Aim of the exercise: Rewrite the full material exactly; no line may be skipped.

Given information:
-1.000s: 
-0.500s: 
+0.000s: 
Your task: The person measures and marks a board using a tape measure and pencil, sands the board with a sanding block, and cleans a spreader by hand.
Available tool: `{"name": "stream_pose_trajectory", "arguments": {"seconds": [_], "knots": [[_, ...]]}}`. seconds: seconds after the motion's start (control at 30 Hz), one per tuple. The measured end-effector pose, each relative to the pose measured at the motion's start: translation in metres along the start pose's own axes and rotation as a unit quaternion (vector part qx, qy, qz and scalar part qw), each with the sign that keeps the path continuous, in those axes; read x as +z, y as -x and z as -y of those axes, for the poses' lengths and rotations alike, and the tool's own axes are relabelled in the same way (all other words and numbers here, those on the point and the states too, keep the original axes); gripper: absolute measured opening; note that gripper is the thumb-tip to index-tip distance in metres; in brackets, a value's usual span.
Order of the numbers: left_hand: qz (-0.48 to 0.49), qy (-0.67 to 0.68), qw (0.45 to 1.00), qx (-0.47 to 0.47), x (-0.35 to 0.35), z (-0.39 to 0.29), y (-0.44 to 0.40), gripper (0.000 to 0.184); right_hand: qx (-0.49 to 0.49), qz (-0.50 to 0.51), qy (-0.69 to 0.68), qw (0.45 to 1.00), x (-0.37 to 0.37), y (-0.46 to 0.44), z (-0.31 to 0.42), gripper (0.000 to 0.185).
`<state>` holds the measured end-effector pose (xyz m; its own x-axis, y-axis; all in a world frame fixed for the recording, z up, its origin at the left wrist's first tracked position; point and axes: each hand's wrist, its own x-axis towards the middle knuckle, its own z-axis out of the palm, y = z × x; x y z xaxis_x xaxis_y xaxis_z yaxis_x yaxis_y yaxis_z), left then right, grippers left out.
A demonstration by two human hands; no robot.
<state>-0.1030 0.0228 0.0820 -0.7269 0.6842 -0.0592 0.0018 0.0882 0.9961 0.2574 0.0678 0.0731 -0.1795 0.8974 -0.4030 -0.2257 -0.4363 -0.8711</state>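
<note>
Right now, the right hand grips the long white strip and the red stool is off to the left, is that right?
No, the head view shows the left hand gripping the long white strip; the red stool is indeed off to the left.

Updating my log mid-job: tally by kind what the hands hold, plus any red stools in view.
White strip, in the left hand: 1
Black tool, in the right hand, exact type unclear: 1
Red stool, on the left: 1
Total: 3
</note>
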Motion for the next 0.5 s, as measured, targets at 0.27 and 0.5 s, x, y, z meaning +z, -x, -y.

Solution below:
-1.000s: 
-0.500s: 
+0.000s: 
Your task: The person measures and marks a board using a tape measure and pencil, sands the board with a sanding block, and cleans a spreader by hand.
Available tool: `{"name": "stream_pose_trajectory", "arguments": {"seconds": [_], "knots": [[_, ...]]}}`. seconds: seconds after the motion's start (control at 30 Hz), one per tuple. The measured end-effector pose, each relative to the pose measured at the motion's start: translation in metres along the start pose's own axes and rotation as a unit quaternion (vector part qx, qy, qz and scalar part qw), each with the sign that keeps the path continuous, in those axes; read x as +z, y as -x and z as -y of those axes, for the poses' lengths and rotations alike, and the tool's own axes are relabelled in the same way (all other words and numbers here, those on the point and the states too, keep the original axes); gripper: absolute measured opening; note that gripper is the thumb-tip to index-tip distance in metres; in brackets, a value's usual span.
Order of the numbers: left_hand: qz (-0.48 to 0.49), qy (-0.67 to 0.68), qw (0.45 to 1.00), qx (-0.47 to 0.47), x (-0.35 to 0.35), z (-0.39 to 0.29), y (-0.44 to 0.40), gripper (0.000 to 0.184); right_hand: qx (-0.49 to 0.49), qz (-0.50 to 0.51), qy (-0.69 to 0.68), qw (0.45 to 1.00), x (-0.37 to 0.37), y (-0.46 to 0.44), z (-0.31 to 0.42), gripper (0.000 to 0.185).
`<state>` holds the measured end-effector pose (xyz m; its own x-axis, y-axis; all in a world frame fixed for the recording, z up, its origin at the left wrist's first tracked position; point and axes: each hand's wrist, its own x-axis towards the middle knuckle, its own z-axis out of the palm, y = z × x; x y z xaxis_x xaxis_y xaxis_z yaxis_x yaxis_y yaxis_z), left then right, grippers left out.
A demonstration by two human hands; no robot.
<state>-0.1030 0.0228 0.0820 -0.7269 0.6842 -0.0592 0.0018 0.0882 0.9961 0.2574 0.0678 0.0731 -0.1795 0.8974 -0.4030 -0.2257 -0.4363 -0.8711</state>
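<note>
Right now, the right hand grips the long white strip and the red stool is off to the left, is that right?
No, the head view shows the left hand gripping the long white strip; the red stool is indeed off to the left.

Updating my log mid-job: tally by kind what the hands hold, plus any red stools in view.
White strip, in the left hand: 1
Black tool, in the right hand, exact type unclear: 1
Red stool, on the left: 1
Total: 3
</note>
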Motion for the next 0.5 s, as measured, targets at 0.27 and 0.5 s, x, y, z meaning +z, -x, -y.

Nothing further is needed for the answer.